Hedge funds and other speculators trading US futures markets are net buyers of the Brazilian real for the first time since March, according to the latest figures from the Commodity Futures Trading Commission. Figures released on Friday show that speculative accounts on the CFTC held a net long position of 2,365 Brazilian real contracts for the week ending July 16, the first net long position since late March and the most bullish on the currency since early March.
To be long a currency or financial asset is essentially to buy it, reflecting a bullish view and belief that it will rise in price. This snapped 16 consecutive weeks of being net short the real, which culminated in a net short position of 30,679 contracts in early June, the biggest net short and most bearish position since December 2014. Funds' flip to a net long position reflects the feel-good factor across Brazilian markets following political progress on pension reform, the government's landmark proposal to fix the public finances, save the Treasury around 1 trillion reais ($267 billion) over the next 10 years and revive economic growth.
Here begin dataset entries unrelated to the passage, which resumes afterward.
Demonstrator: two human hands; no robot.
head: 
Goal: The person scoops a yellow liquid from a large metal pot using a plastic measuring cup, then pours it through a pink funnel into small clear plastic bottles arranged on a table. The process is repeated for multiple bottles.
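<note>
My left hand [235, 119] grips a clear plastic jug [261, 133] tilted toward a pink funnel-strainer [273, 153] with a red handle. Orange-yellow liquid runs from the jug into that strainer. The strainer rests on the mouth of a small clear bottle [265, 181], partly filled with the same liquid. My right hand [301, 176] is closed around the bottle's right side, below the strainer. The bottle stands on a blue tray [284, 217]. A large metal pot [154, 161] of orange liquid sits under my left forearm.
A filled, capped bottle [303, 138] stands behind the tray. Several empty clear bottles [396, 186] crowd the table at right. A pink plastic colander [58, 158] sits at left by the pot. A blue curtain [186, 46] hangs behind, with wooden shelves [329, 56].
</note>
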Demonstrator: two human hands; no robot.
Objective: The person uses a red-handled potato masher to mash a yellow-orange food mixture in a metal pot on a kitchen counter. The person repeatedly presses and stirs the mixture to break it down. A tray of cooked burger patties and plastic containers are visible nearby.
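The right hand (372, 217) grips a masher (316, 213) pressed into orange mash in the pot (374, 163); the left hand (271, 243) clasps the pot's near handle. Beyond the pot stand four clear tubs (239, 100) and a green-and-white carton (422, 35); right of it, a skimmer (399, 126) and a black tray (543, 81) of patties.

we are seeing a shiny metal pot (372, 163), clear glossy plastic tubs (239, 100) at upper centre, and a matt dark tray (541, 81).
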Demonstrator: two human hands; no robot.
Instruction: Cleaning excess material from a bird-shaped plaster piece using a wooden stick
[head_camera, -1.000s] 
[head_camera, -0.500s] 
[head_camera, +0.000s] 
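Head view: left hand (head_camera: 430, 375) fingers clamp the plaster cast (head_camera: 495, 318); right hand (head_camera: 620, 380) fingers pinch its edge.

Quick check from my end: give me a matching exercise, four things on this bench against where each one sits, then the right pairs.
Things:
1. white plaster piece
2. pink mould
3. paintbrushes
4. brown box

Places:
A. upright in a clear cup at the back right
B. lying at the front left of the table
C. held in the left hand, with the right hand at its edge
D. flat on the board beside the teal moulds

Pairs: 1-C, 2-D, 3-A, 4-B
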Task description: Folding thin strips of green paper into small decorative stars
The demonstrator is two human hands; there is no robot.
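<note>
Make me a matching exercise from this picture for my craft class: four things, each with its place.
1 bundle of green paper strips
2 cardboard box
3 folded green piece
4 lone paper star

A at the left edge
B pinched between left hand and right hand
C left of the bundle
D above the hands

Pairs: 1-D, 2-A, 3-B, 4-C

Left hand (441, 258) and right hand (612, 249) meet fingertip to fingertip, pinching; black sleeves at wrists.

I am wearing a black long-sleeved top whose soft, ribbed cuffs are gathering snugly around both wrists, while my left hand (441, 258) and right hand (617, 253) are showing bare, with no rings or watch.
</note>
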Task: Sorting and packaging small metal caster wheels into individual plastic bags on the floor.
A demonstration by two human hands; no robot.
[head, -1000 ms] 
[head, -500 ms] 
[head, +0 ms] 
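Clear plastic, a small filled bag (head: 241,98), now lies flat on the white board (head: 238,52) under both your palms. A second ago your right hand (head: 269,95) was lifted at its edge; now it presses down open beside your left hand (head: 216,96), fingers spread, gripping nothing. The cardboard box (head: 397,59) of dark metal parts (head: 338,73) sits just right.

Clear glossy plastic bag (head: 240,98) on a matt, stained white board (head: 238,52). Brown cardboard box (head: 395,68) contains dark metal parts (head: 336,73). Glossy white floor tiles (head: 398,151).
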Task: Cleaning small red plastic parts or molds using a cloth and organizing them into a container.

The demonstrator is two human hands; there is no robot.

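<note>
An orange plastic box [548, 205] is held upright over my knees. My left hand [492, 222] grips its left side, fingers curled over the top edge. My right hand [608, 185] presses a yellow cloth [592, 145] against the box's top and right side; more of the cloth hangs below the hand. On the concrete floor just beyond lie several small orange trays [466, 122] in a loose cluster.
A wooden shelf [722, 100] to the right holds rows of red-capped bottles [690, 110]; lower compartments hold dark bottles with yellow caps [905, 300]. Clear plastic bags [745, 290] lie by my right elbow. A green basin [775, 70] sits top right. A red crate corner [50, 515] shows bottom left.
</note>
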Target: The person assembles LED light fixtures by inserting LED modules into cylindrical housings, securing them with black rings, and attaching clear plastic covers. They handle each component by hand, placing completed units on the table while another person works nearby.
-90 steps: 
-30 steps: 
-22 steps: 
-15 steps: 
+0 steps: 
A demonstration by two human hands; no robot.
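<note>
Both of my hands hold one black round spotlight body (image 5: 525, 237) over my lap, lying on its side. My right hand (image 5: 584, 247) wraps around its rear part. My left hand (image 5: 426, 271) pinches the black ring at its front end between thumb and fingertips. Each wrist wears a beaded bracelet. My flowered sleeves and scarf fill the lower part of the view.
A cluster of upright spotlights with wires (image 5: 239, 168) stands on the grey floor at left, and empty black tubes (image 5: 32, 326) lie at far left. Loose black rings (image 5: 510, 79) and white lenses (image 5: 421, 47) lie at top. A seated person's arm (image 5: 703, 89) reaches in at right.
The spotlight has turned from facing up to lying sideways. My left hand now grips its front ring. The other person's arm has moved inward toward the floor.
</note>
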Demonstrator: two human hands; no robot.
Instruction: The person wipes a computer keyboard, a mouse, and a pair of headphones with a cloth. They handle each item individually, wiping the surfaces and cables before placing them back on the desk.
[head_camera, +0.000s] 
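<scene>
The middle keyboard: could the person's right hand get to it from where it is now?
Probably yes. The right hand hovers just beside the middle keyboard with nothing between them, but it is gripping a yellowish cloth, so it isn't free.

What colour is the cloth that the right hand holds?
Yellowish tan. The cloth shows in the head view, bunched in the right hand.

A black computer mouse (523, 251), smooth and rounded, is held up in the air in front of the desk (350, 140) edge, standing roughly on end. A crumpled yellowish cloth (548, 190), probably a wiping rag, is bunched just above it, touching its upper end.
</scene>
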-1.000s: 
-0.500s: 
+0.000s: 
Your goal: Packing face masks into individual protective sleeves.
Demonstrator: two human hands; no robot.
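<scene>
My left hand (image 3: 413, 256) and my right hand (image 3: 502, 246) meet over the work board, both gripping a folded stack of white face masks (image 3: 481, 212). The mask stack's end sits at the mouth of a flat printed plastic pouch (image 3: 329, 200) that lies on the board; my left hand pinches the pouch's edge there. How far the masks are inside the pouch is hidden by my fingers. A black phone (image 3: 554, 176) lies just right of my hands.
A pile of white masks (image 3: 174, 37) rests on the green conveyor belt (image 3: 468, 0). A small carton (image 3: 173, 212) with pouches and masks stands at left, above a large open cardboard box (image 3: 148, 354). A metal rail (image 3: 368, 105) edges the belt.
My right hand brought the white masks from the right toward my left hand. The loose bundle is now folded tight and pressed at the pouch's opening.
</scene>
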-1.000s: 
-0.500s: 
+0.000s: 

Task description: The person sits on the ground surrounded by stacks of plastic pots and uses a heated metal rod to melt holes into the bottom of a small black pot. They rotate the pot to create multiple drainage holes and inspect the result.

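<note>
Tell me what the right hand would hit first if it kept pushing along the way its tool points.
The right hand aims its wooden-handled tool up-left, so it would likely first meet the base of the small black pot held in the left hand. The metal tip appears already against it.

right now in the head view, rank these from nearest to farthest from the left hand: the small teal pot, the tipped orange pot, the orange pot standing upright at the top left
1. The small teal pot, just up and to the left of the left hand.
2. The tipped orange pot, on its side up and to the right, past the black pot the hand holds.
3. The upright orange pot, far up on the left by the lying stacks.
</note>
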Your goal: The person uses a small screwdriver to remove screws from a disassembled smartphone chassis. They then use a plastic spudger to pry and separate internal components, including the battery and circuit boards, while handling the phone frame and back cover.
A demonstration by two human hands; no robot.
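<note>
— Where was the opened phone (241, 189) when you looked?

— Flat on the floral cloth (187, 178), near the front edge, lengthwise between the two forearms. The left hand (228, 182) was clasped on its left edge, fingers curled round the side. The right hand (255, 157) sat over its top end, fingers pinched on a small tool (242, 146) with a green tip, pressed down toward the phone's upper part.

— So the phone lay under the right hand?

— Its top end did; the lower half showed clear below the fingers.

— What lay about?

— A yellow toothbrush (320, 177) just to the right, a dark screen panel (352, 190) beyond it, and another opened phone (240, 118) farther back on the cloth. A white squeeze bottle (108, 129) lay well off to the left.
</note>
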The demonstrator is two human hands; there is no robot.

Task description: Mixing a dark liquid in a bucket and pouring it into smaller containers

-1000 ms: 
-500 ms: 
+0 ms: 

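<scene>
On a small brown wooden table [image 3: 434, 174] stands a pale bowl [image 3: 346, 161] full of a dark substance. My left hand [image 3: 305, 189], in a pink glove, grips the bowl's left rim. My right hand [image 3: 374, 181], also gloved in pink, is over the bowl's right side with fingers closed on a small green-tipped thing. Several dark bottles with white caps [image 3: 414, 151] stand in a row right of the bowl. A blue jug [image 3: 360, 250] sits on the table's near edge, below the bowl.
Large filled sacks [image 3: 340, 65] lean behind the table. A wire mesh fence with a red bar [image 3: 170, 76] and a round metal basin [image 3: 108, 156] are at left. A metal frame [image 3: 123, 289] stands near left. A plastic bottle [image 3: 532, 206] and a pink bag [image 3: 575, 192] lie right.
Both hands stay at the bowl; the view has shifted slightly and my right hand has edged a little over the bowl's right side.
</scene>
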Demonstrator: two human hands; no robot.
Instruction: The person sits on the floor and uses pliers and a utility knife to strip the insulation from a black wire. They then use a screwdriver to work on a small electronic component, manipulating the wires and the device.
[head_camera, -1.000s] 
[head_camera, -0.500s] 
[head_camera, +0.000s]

This optimism and unwinding of bearish bets has propelled a 10% rally in the currency to below 3.72 per dollar in the last few days from over 4.10 per dollar on May 20. The CFTC data chimed with analysis from Morgan Stanley, which shows that "close to 100% of investors" now hold an overweight position in the Brazilian real relative to their benchmark. But the size of "overweight" is close to the historical peak, Morgan Stanley warned.
"Heavy positioning shouldn't be a catalyst for a sell-off, but it makes these markets more vulnerable to any negative news," Morgan Stanley's emerging markets team wrote in a recent note. Extreme positioning is often an indicator that a price reversal is in the cards. In this case, this would suggest the real's recent rally may run out of steam and the currency will start to weaken again.